Go through the data and copy every line exactly, but not the images.
(Data for the task)
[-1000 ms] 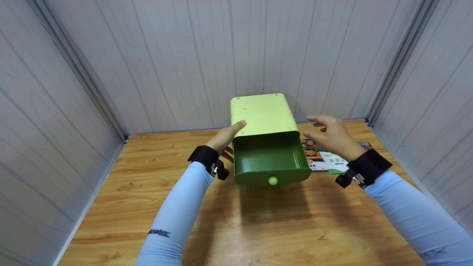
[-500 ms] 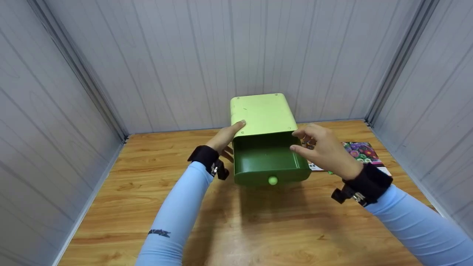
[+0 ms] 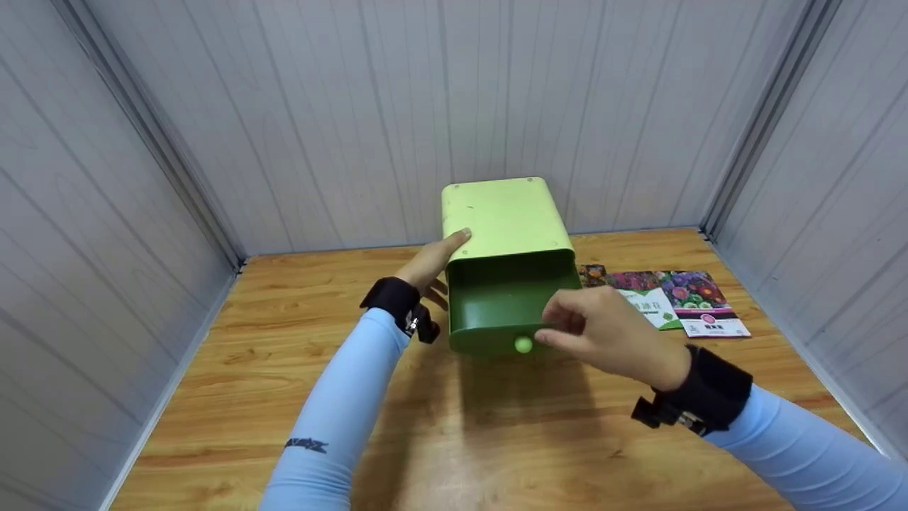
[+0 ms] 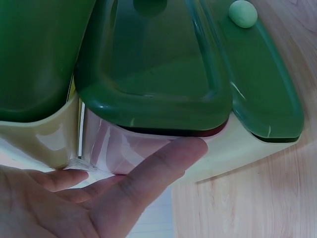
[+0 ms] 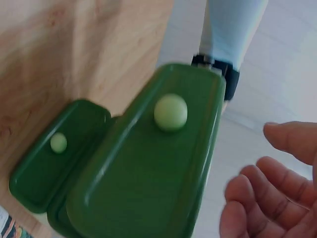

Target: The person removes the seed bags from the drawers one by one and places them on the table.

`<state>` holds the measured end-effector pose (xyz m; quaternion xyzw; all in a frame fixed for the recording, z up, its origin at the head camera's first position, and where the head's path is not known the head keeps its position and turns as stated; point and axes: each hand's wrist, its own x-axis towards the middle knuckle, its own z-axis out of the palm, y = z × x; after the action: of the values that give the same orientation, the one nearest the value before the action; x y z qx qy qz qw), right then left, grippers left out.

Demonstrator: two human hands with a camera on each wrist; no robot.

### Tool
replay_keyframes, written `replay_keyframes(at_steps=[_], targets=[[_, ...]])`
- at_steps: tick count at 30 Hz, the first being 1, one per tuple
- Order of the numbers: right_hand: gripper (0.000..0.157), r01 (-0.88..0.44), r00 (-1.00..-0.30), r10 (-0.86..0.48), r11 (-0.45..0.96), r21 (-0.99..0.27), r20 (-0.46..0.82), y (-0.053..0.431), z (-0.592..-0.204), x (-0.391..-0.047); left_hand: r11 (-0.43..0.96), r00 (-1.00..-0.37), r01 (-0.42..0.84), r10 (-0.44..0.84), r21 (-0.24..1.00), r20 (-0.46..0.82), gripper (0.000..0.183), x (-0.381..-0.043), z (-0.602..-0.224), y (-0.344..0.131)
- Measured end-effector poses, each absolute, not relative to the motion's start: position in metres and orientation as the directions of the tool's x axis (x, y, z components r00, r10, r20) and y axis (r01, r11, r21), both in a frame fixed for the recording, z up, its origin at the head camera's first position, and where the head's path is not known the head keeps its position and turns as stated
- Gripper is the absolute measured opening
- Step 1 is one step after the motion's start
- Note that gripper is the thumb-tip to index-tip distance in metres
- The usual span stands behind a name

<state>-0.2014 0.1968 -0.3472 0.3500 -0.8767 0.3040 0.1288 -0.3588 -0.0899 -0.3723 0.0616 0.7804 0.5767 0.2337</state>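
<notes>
A light-green drawer cabinet (image 3: pixel 507 216) stands on the table with its dark-green top drawer (image 3: pixel 489 341) pulled well out. Nothing shows inside that drawer. My left hand (image 3: pixel 429 266) rests against the cabinet's left side, thumb over the top edge. In the left wrist view its thumb and fingers lie extended along the body, beside a pink section (image 4: pixel 126 151). Just right of the round pale-green knob (image 3: pixel 523 345) is my right hand (image 3: pixel 613 333), fingers loosely bent. In the right wrist view a gap separates its fingertips from the knob (image 5: pixel 171 113).
Several flower seed packets, among them a pink-and-white one (image 3: pixel 713 323) and a white-and-green one (image 3: pixel 652 309), lie on the wooden table (image 3: pixel 284 341) right of the cabinet. Grey panel walls (image 3: pixel 340 128) enclose the back and sides. A lower drawer (image 5: pixel 64 153) has its own knob.
My right hand has come from the cabinet's right side leftward and nearer to me, down to beside the knob, uncovering the packets. My left hand and the drawer have stayed put.
</notes>
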Motion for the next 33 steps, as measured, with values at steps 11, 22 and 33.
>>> replay_keyframes(at_steps=[11,22,33], targets=[[0.021,-0.626,-0.776,-0.591,0.676,-0.39,0.221,0.182,-0.362,-0.185,0.319,-0.879,-0.178,0.374,0.931,-0.296,0.089,-0.36,-0.373,-0.091],[0.03,-0.424,-0.862,-0.507,0.724,-0.544,-0.002,0.176,-0.388,-0.191,0.333,-0.885,-0.167,0.364,0.928,-0.29,0.09,-0.357,-0.372,-0.09],[0.034,-0.409,-0.908,-0.363,0.664,-0.626,0.209,0.166,-0.412,-0.201,0.331,-0.888,-0.16,0.363,0.93,-0.282,0.091,-0.36,-0.375,-0.09]])
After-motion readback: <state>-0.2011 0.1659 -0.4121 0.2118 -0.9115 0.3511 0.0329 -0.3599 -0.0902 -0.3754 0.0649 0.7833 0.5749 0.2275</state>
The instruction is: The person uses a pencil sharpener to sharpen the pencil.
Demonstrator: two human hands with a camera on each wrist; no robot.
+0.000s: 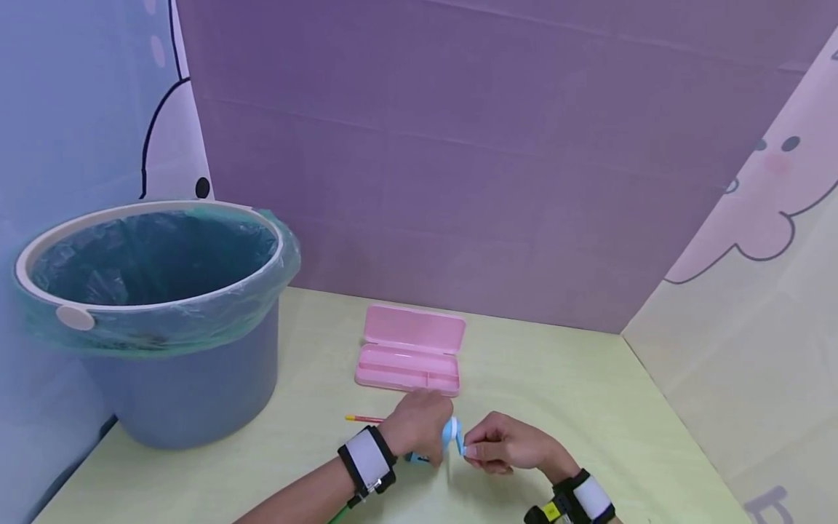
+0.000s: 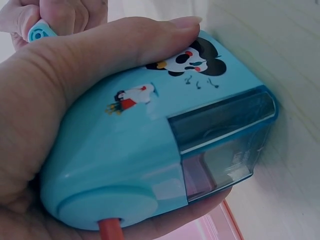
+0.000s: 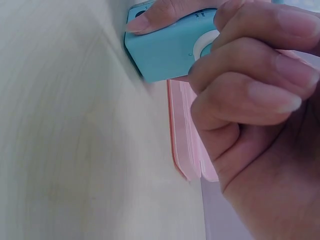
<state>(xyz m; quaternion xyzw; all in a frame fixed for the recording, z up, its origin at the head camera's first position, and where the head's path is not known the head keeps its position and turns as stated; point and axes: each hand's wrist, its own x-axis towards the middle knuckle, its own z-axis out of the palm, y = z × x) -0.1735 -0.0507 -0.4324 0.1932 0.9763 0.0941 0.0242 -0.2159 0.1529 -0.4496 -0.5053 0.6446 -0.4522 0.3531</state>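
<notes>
My left hand [image 1: 419, 424] grips a light blue crank pencil sharpener [image 2: 135, 150] on the table, thumb over its cartoon-printed side. A clear shavings drawer [image 2: 225, 150] shows in the left wrist view. A red pencil [image 1: 366, 419] with a yellow end sticks out of the sharpener's left side; its other end is hidden inside. On the opposite side, my right hand [image 1: 509, 444] pinches the knob of the sharpener's blue crank handle [image 1: 460, 439], its fingers curled. In the right wrist view those fingers cover part of the sharpener's crank side.
Just behind the hands lies an open pink pencil case [image 1: 386, 375], lid tilted back and compartments showing. A large blue bin [image 1: 196, 393] with a green plastic liner stands at the left. The table [image 1: 589, 386] meets a purple wall at the back and a patterned one at the right.
</notes>
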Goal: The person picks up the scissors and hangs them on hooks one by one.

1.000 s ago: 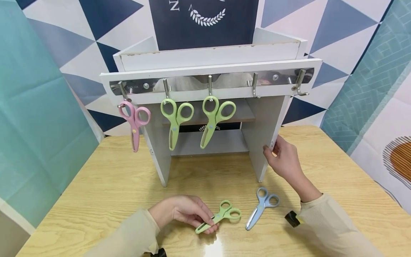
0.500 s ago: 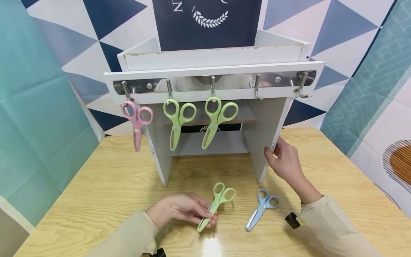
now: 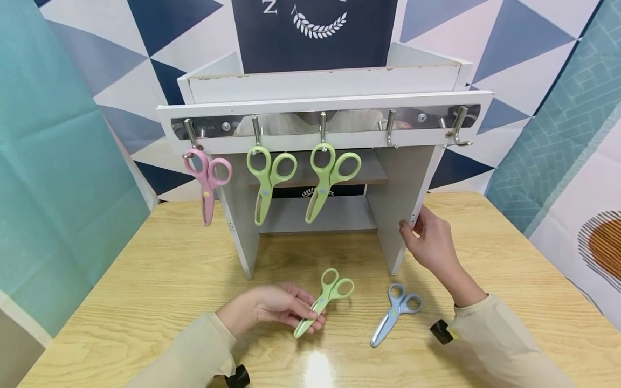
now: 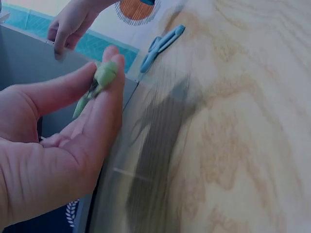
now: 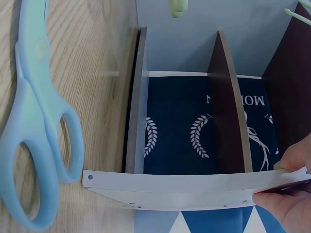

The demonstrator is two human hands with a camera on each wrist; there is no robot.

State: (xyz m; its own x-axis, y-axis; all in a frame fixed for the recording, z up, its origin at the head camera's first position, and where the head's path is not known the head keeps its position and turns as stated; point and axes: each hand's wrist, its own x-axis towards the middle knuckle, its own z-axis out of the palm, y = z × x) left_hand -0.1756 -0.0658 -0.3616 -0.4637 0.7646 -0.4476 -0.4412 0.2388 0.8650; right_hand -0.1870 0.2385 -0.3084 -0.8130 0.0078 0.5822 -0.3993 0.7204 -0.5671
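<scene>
My left hand (image 3: 283,307) pinches a pair of green scissors (image 3: 324,298) by the blades between thumb and fingers, handle loops pointing up and away; the left wrist view shows them held above the wood surface. My right hand (image 3: 430,241) grips the front edge of the right side panel (image 3: 405,215) of a white shelf unit. Blue scissors (image 3: 394,317) lie on the table between my hands. From the unit's hook rail (image 3: 359,124) hang pink scissors (image 3: 207,178) on the leftmost hook and two green pairs, the left green scissors (image 3: 266,183) and the middle green scissors (image 3: 325,183).
The two right-hand hooks, the fourth hook (image 3: 390,129) and the end hook (image 3: 458,126), carry nothing. Inside the unit are a middle shelf (image 3: 339,170) and a lower board (image 3: 315,213). The wooden table (image 3: 160,269) extends to both sides, with patterned cloth behind.
The green scissors in my left hand have turned so their handle loops point more upward, and they have risen slightly. My right hand keeps its grip on the panel.
</scene>
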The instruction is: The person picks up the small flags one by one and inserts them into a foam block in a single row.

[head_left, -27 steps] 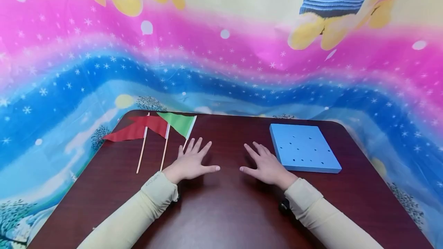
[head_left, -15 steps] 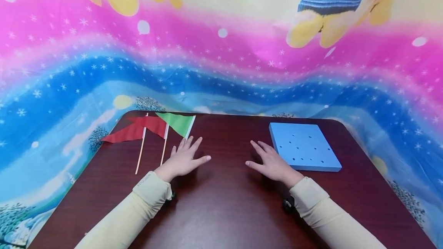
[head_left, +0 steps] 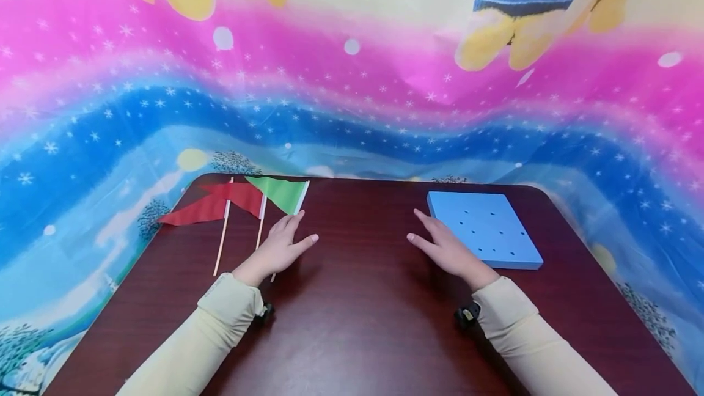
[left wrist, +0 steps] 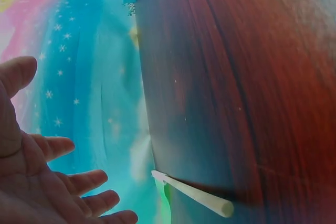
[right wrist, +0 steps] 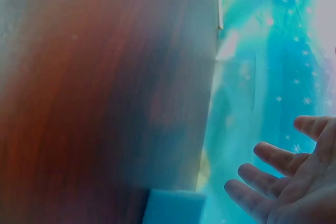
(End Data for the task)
## Your response:
[-1000 ms] 
[-500 ms] 
[+0 ms] 
[+0 ms] 
[+0 ms] 

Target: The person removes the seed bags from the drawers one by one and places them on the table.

`<state>` holds the measured end-effector pose (xyz m; quaternion xyzw; all in a frame fixed for the recording, z up, its origin at the head camera's first position, and where the head's path is not known the head keeps its position and turns as stated; point and axes: each hand's wrist, its own x-axis towards the middle knuckle, its own z-axis out of the palm, y = z × x; after the action: of the values that give the same orientation, the one nearest the value before the action; x y z qx qy qz qw), right then left, grippers left out.

Demonstrator: two human hands with a camera on each wrist; no robot.

### Tool
replay_keyframes, written `replay_keyframes(at_steps=[_], targets=[[_, ...]])`
- at_steps: tick count at 30 Hz, the first being 1, one per tuple
- Order of the numbers: right_hand: gripper (0.000..0.157), r01 (-0.88..0.44), r00 (-1.00..-0.30), r10 (-0.86..0.48), r11 (-0.45..0.96), r21 (-0.99..0.27), r20 (-0.46..0.82), y (-0.053..0.431), z (-0.592..-0.204), x (-0.391..-0.047); left_hand: r11 (-0.43..0.96), r00 (-1.00..-0.37), r01 (-0.42..0.84), r10 (-0.44..0.84), r21 (-0.24..1.00), r20 (-0.46..0.82), gripper (0.000..0.183), x (-0.381..-0.043), z (-0.602..-0.224), y (-0.344..0.131)
- Measured end-effector poses, each absolute, not relative to the motion's start: position in metres and orientation as the directions of the tool's x axis (x, y, z components r00, r10, r20) and y axis (r01, r11, r21), both in a frame fixed for the recording, z up, its origin at the head camera's first position, and where the head's path is not known the head keeps its position and turns as stated
- Gripper is the absolute measured opening
- Step 1 is one step after the motion's start
- Note that gripper is the thumb-tip to index-tip distance in metres
- The usual span stands behind a name

<state>-0.2014 0.1968 -0.3472 0.3500 -0.8767 0.3040 0.1288 -0.3588 -0.0899 -0.3723 0.0616 0.7804 0.5767 0.2337</state>
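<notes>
A light-green drawer cabinet (image 3: pixel 507 216) stands on the table with its dark-green top drawer (image 3: pixel 489 341) pulled well out. Nothing shows inside that drawer. My left hand (image 3: pixel 429 266) rests against the cabinet's left side, thumb over the top edge. In the left wrist view its thumb and fingers lie extended along the body, beside a pink section (image 4: pixel 126 151). Just right of the round pale-green knob (image 3: pixel 523 345) is my right hand (image 3: pixel 613 333), fingers loosely bent. In the right wrist view a gap separates its fingertips from the knob (image 5: pixel 171 113).
Several flower seed packets, among them a pink-and-white one (image 3: pixel 713 323) and a white-and-green one (image 3: pixel 652 309), lie on the wooden table (image 3: pixel 284 341) right of the cabinet. Grey panel walls (image 3: pixel 340 128) enclose the back and sides. A lower drawer (image 5: pixel 64 153) has its own knob.
My right hand has come from the cabinet's right side leftward and nearer to me, down to beside the knob, uncovering the packets. My left hand and the drawer have stayed put.
</notes>
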Motion for the next 33 steps, as measured, with values at steps 11, 22 and 33.
>>> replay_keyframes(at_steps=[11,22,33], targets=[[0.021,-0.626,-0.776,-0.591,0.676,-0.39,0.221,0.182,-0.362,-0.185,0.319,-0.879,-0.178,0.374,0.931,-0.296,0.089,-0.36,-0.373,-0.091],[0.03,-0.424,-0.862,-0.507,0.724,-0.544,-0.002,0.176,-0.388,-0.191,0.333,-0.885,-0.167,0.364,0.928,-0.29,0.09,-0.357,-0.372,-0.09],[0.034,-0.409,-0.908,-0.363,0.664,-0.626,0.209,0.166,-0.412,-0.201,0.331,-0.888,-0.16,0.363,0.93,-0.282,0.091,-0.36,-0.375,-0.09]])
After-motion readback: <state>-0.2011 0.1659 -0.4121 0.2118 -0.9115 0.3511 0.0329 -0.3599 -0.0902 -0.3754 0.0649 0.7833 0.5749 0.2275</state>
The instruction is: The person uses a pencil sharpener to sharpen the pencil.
Demonstrator: two human hands with a camera on each wrist; no robot.
+0.000s: 
+0.000s: 
+0.000s: 
<state>(xyz m; quaternion xyzw; all in a frame fixed for the recording, z up, its origin at the head camera's first position, and where the head's path is not known the head keeps its position and turns as stated; point and axes: each hand's wrist, its own x-axis towards the middle knuckle, its own z-axis out of the palm, y = z × x) -0.1735 -0.0507 -0.4324 0.1932 0.9763 0.0941 0.0242 -0.2159 0.1529 -0.4496 -0.5053 0.6446 -0.4522 0.3531</state>
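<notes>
My left hand [image 1: 419, 424] grips a light blue crank pencil sharpener [image 2: 135, 150] on the table, thumb over its cartoon-printed side. A clear shavings drawer [image 2: 225, 150] shows in the left wrist view. A red pencil [image 1: 366, 419] with a yellow end sticks out of the sharpener's left side; its other end is hidden inside. On the opposite side, my right hand [image 1: 509, 444] pinches the knob of the sharpener's blue crank handle [image 1: 460, 439], its fingers curled. In the right wrist view those fingers cover part of the sharpener's crank side.
Just behind the hands lies an open pink pencil case [image 1: 386, 375], lid tilted back and compartments showing. A large blue bin [image 1: 196, 393] with a green plastic liner stands at the left. The table [image 1: 589, 386] meets a purple wall at the back and a patterned one at the right.
</notes>
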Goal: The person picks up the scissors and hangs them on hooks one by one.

1.000 s ago: 
0.500 s ago: 
now: 
now: 
now: 

The demonstrator is two human hands with a camera on each wrist; there is no robot.

State: (xyz m; its own x-axis, y-axis; all in a frame fixed for the recording, z up, its origin at the head camera's first position, and where the head's path is not known the head keeps its position and turns as stated; point and axes: each hand's wrist, its own x-axis towards the middle knuckle, its own z-axis out of the palm, y = z × x) left_hand -0.1756 -0.0658 -0.3616 -0.4637 0.7646 -0.4476 -0.4412 0.2388 0.8650; right_hand -0.1870 0.2385 -0.3084 -0.8130 0.0078 0.5822 -0.3993 0.7204 -0.5671
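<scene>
My left hand (image 3: 283,307) pinches a pair of green scissors (image 3: 324,298) by the blades between thumb and fingers, handle loops pointing up and away; the left wrist view shows them held above the wood surface. My right hand (image 3: 430,241) grips the front edge of the right side panel (image 3: 405,215) of a white shelf unit. Blue scissors (image 3: 394,317) lie on the table between my hands. From the unit's hook rail (image 3: 359,124) hang pink scissors (image 3: 207,178) on the leftmost hook and two green pairs, the left green scissors (image 3: 266,183) and the middle green scissors (image 3: 325,183).
The two right-hand hooks, the fourth hook (image 3: 390,129) and the end hook (image 3: 458,126), carry nothing. Inside the unit are a middle shelf (image 3: 339,170) and a lower board (image 3: 315,213). The wooden table (image 3: 160,269) extends to both sides, with patterned cloth behind.
The green scissors in my left hand have turned so their handle loops point more upward, and they have risen slightly. My right hand keeps its grip on the panel.
</scene>
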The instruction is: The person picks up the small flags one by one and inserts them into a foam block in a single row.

[head_left, -27 steps] 
[head_left, -15 steps] 
[head_left, +0 steps] 
[left wrist, +0 steps] 
[right wrist, +0 steps] 

With that, the exercise is finished.